(Beginning of DATA SHOWN)

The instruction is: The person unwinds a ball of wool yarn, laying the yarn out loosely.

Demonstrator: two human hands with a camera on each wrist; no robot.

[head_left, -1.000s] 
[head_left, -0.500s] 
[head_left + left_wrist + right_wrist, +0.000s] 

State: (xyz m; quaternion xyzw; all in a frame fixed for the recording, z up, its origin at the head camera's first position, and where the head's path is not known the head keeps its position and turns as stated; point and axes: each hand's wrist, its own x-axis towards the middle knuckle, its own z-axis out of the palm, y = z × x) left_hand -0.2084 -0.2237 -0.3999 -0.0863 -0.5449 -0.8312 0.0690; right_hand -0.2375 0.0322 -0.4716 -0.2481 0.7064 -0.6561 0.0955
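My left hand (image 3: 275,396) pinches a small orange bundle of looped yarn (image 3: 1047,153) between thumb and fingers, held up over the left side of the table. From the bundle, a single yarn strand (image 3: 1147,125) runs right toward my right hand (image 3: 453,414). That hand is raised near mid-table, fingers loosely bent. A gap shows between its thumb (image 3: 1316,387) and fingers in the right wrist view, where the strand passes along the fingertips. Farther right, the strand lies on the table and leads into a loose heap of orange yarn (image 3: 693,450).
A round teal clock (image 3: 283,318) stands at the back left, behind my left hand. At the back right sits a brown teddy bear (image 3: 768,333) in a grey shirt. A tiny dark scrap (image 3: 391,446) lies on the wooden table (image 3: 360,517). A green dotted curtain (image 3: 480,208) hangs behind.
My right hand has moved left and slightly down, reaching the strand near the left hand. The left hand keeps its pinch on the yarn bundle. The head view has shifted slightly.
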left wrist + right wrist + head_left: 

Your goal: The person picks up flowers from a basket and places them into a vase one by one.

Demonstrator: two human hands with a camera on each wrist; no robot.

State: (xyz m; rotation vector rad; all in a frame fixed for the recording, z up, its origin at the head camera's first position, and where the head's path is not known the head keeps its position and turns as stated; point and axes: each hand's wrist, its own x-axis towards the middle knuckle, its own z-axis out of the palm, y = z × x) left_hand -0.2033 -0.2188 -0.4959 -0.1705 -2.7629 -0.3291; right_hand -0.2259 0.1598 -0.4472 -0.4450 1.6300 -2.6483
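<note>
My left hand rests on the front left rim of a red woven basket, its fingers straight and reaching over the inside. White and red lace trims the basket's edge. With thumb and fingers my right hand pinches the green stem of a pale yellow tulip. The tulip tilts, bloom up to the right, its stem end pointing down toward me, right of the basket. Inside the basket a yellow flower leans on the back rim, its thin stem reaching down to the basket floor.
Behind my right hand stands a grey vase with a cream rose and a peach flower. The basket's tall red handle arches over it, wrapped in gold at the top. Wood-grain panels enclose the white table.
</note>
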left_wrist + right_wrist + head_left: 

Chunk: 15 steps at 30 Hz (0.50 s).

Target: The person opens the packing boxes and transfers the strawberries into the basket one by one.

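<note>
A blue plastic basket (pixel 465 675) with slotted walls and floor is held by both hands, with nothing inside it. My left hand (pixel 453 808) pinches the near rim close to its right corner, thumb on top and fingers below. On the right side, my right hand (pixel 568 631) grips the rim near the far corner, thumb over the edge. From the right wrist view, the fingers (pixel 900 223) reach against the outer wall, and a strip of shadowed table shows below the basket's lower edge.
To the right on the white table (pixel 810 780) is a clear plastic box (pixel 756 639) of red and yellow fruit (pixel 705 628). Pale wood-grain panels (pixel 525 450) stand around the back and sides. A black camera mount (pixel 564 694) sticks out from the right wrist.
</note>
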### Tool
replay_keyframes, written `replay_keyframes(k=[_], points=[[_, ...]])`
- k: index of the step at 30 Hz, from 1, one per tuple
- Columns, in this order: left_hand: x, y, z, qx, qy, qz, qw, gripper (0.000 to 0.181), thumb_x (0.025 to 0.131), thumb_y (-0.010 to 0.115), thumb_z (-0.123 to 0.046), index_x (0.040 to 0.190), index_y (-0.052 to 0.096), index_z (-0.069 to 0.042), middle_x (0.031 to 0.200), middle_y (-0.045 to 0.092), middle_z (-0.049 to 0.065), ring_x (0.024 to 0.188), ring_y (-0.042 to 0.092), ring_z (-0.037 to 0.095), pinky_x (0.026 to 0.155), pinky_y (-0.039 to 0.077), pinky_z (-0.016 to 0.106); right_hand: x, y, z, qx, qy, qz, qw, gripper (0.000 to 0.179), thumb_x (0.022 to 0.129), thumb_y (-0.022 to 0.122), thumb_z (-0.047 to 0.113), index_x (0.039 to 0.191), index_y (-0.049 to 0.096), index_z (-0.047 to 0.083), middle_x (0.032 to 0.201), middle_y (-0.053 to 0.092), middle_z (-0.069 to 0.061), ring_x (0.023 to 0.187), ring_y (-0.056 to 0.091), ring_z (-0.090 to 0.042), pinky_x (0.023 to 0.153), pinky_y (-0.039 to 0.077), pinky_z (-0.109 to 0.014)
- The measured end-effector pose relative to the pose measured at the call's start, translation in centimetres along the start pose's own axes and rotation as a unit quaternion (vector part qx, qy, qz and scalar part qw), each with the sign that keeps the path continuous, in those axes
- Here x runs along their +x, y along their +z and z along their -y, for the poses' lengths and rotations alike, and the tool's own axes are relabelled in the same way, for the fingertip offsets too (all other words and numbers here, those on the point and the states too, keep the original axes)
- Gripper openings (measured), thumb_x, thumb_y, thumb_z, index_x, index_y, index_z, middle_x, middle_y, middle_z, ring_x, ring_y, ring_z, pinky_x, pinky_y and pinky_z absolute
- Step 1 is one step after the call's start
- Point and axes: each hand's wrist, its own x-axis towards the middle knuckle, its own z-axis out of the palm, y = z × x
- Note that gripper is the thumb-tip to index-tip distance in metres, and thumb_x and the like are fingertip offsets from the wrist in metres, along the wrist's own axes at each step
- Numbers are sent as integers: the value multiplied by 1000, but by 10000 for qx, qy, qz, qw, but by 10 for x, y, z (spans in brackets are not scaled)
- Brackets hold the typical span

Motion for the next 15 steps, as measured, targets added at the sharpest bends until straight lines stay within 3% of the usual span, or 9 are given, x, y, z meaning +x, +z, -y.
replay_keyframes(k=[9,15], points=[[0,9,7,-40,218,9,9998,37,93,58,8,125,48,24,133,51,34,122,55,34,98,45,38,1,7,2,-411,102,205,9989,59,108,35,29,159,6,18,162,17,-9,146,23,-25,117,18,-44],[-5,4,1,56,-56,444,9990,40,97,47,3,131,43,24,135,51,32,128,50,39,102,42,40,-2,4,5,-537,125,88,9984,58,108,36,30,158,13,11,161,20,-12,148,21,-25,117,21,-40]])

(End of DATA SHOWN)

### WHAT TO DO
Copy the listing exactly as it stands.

### ANSWER TO THIS EXERCISE
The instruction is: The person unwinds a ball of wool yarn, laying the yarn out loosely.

Demonstrator: two human hands with a camera on each wrist; no robot.

[head_left, -1.000s] 
[head_left, -0.500s] 
[head_left + left_wrist + right_wrist, +0.000s] 

State: (xyz m; quaternion xyzw; all in a frame fixed for the recording, z up, its origin at the head camera's first position, and where the head's path is not known the head keeps its position and turns as stated; point and axes: each hand's wrist, its own x-axis towards the middle knuckle, its own z-axis out of the palm, y = z × x) left_hand -0.2084 -0.2237 -0.3999 -0.0863 -0.5449 -0.8312 0.0690; right_hand -0.2375 0.0322 -0.4716 -0.2481 0.7064 -0.6561 0.0955
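My left hand (image 3: 275,396) pinches a small orange bundle of looped yarn (image 3: 1047,153) between thumb and fingers, held up over the left side of the table. From the bundle, a single yarn strand (image 3: 1147,125) runs right toward my right hand (image 3: 453,414). That hand is raised near mid-table, fingers loosely bent. A gap shows between its thumb (image 3: 1316,387) and fingers in the right wrist view, where the strand passes along the fingertips. Farther right, the strand lies on the table and leads into a loose heap of orange yarn (image 3: 693,450).
A round teal clock (image 3: 283,318) stands at the back left, behind my left hand. At the back right sits a brown teddy bear (image 3: 768,333) in a grey shirt. A tiny dark scrap (image 3: 391,446) lies on the wooden table (image 3: 360,517). A green dotted curtain (image 3: 480,208) hangs behind.
My right hand has moved left and slightly down, reaching the strand near the left hand. The left hand keeps its pinch on the yarn bundle. The head view has shifted slightly.
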left wrist + right wrist + head_left: 

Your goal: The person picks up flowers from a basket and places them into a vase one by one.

Demonstrator: two human hands with a camera on each wrist; no robot.

State: (xyz m; rotation vector rad; all in a frame fixed for the recording, z up, its origin at the head camera's first position, and where the head's path is not known the head keeps its position and turns as stated; point and axes: each hand's wrist, its own x-axis towards the middle knuckle, its own z-axis out of the palm, y = z × x) left_hand -0.2033 -0.2188 -0.4959 -0.1705 -2.7629 -0.3291; right_hand -0.2259 0.1598 -0.4472 -0.4450 1.6300 -2.6483
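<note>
My left hand rests on the front left rim of a red woven basket, its fingers straight and reaching over the inside. White and red lace trims the basket's edge. With thumb and fingers my right hand pinches the green stem of a pale yellow tulip. The tulip tilts, bloom up to the right, its stem end pointing down toward me, right of the basket. Inside the basket a yellow flower leans on the back rim, its thin stem reaching down to the basket floor.
Behind my right hand stands a grey vase with a cream rose and a peach flower. The basket's tall red handle arches over it, wrapped in gold at the top. Wood-grain panels enclose the white table.
</note>
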left_wrist + right_wrist + head_left: 

Chunk: 15 steps at 30 Hz (0.50 s).

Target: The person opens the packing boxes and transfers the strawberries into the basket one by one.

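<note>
A blue plastic basket (pixel 465 675) with slotted walls and floor is held by both hands, with nothing inside it. My left hand (pixel 453 808) pinches the near rim close to its right corner, thumb on top and fingers below. On the right side, my right hand (pixel 568 631) grips the rim near the far corner, thumb over the edge. From the right wrist view, the fingers (pixel 900 223) reach against the outer wall, and a strip of shadowed table shows below the basket's lower edge.
To the right on the white table (pixel 810 780) is a clear plastic box (pixel 756 639) of red and yellow fruit (pixel 705 628). Pale wood-grain panels (pixel 525 450) stand around the back and sides. A black camera mount (pixel 564 694) sticks out from the right wrist.
</note>
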### Tool
replay_keyframes, written `replay_keyframes(k=[_], points=[[_, ...]])`
- k: index of the step at 30 Hz, from 1, one per tuple
- Columns, in this order: left_hand: x, y, z, qx, qy, qz, qw, gripper (0.000 to 0.181), thumb_x (0.025 to 0.131), thumb_y (-0.010 to 0.115), thumb_z (-0.123 to 0.046), index_x (0.040 to 0.190), index_y (-0.052 to 0.096), index_z (-0.069 to 0.042), middle_x (0.031 to 0.200), middle_y (-0.045 to 0.092), middle_z (-0.049 to 0.065), ring_x (0.024 to 0.188), ring_y (-0.042 to 0.092), ring_z (-0.037 to 0.095), pinky_x (0.026 to 0.155), pinky_y (-0.039 to 0.077), pinky_z (-0.016 to 0.106); right_hand: x, y, z, qx, qy, qz, qw, gripper (0.000 to 0.179), thumb_x (0.022 to 0.129), thumb_y (-0.022 to 0.122), thumb_z (-0.047 to 0.113), index_x (0.039 to 0.191), index_y (-0.049 to 0.096), index_z (-0.047 to 0.083), middle_x (0.032 to 0.201), middle_y (-0.053 to 0.092), middle_z (-0.069 to 0.061), ring_x (0.023 to 0.187), ring_y (-0.056 to 0.091), ring_z (-0.090 to 0.042), pinky_x (0.023 to 0.153), pinky_y (-0.039 to 0.077), pinky_z (-0.109 to 0.014)
- The measured end-effector pose relative to the pose measured at the call's start, translation in centimetres along the start pose's own axes and rotation as a unit quaternion (vector part qx, qy, qz and scalar part qw), each with the sign that keeps the path continuous, in those axes
- Here x runs along their +x, y along their +z and z along their -y, for the poses' lengths and rotations alike, and the tool's own axes are relabelled in the same way, for the fingertip offsets too (all other words and numbers here, those on the point and the states too, keep the original axes)
- Gripper openings (measured), thumb_x, thumb_y, thumb_z, index_x, index_y, index_z, middle_x, middle_y, middle_z, ring_x, ring_y, ring_z, pinky_x, pinky_y and pinky_z absolute
- Step 1 is one step after the call's start
- Point and axes: each hand's wrist, its own x-axis towards the middle knuckle, its own z-axis out of the palm, y = z × x
- Note that gripper is the thumb-tip to index-tip distance in metres, and thumb_x and the like are fingertip offsets from the wrist in metres, along the wrist's own axes at each step
- Numbers are sent as integers: the value multiplied by 1000, but by 10000 for qx, qy, qz, qw, but by 10 for x, y, z (spans in brackets are not scaled)
- Brackets hold the typical span

Motion for the next 15 steps, as measured, targets added at the sharpest bends until straight lines stay within 3% of the usual span, or 9 are given, x, y, z meaning +x, +z, -y.
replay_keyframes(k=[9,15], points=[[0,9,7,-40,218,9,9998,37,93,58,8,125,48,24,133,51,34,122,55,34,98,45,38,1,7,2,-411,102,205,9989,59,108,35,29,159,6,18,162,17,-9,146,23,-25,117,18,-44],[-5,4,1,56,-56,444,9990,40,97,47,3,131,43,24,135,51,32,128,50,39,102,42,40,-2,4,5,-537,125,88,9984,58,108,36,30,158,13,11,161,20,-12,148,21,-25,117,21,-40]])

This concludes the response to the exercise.